**ABOUT THIS TASK:** Your answer should be only the lines below from the one with "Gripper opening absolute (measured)" to the one with "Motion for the", repeated exactly, ends included.

**RAW DATA:**

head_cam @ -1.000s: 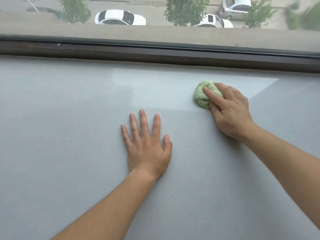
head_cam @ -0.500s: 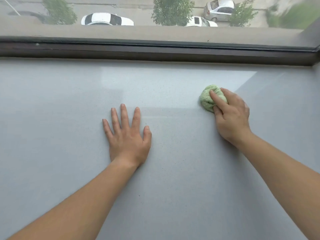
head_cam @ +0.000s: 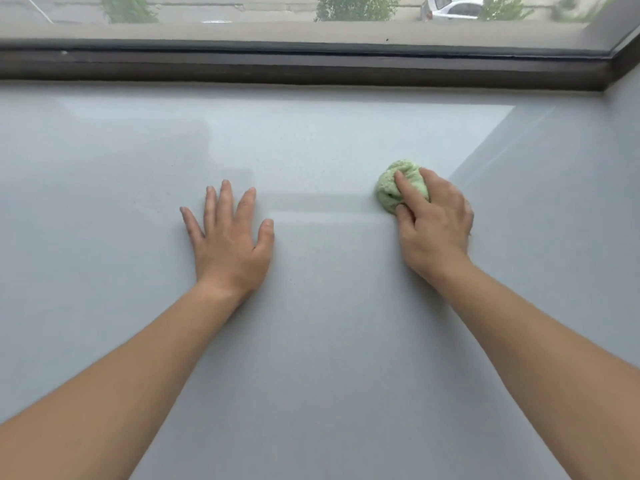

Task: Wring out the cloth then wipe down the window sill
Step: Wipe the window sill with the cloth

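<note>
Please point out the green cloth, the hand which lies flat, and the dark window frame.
green cloth [head_cam: 388,188], head view: bare upper left part.
left hand [head_cam: 230,247], head view: back of hand.
window frame [head_cam: 311,69], head view: bottom rail.

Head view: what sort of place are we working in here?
Probably an upper-floor room at a window: a wide grey window sill, a dark window frame, and a parked car on the street far below.

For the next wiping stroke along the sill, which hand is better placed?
The right hand: its fingers press the bunched green cloth onto the grey sill. The left hand lies flat and empty, fingers spread, apparently only bracing.
</note>
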Motion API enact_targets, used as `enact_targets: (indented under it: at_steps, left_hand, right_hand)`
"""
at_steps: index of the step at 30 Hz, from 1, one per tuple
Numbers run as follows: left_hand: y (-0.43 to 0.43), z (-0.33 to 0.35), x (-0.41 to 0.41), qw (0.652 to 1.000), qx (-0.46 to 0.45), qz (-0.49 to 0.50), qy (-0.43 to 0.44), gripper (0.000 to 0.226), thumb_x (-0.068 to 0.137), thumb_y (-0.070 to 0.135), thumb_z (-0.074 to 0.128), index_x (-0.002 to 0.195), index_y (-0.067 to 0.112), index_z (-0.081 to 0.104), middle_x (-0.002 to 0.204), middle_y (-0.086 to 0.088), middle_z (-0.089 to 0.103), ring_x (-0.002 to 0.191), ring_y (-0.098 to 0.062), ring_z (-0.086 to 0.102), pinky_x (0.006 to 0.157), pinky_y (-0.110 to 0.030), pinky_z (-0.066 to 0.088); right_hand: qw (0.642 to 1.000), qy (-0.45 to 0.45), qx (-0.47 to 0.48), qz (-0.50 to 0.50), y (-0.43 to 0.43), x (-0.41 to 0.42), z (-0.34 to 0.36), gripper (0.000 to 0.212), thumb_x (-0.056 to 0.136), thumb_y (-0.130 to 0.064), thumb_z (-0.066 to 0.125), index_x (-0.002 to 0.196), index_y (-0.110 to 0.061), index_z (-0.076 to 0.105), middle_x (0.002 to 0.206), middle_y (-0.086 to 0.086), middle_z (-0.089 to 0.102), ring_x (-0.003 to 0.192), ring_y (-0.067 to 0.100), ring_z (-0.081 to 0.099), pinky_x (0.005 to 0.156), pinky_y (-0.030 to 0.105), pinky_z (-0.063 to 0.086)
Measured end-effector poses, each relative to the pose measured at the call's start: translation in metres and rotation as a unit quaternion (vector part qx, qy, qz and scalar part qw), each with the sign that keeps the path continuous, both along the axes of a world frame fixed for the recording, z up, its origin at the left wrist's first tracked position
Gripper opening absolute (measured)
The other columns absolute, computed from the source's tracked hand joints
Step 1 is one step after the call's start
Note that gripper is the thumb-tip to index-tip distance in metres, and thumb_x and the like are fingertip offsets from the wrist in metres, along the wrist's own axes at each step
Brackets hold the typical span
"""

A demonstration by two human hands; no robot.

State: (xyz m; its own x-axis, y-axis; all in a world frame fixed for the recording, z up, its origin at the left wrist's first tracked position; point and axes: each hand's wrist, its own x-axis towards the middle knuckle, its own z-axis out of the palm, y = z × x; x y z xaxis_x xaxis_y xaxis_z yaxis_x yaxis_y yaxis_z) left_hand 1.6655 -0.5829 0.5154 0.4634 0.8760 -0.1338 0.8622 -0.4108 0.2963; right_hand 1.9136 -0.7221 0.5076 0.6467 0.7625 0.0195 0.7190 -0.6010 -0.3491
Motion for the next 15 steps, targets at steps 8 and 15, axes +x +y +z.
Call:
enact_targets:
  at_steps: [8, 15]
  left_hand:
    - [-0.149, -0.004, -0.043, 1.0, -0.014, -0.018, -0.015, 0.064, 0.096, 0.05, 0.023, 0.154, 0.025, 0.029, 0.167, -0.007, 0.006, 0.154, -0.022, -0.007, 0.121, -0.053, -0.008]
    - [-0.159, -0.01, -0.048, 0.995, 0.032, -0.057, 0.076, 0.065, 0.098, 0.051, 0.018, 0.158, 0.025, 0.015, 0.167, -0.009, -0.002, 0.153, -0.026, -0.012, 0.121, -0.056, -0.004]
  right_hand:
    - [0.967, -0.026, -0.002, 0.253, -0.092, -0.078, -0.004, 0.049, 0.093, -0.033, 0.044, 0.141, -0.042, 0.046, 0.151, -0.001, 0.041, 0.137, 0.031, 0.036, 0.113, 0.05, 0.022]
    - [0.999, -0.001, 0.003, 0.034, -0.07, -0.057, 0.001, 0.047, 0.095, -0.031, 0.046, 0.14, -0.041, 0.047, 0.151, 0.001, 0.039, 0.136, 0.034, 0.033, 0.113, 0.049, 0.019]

**WRITTEN SOLUTION:**
Gripper opening absolute (measured)
The other columns absolute, computed from the source's tracked hand joints
Step 1 is one step after the call's start
Note that gripper is the thumb-tip to index-tip distance in metres, and thumb_x and the like are fingertip offsets from the wrist in metres, along the wrist's own axes at each step
Brackets hold the typical span
"""

A demonstration by two human hands; no robot.

State: (xyz m; its own x-axis, y-axis; all in a world frame fixed for the recording, z up, its origin at the left wrist's first tracked position; point and axes: each hand's wrist, its own x-axis towards the middle knuckle, its own z-axis out of the palm, y = z × x; x y z xaxis_x xaxis_y xaxis_z yaxis_x yaxis_y yaxis_z) left_hand 1.6655 -0.5829 0.5154 0.4634 0.8760 -0.1338 0.8622 -0.4108 0.2963; right_hand 1.9136 -0.7221 0.5076 0.6467 0.7625 0.0195 0.7190 -0.6010 -0.3491
Motion for the next 15 steps, targets at steps 8 and 15, axes +x +y +z.

Nothing else is needed for the answer.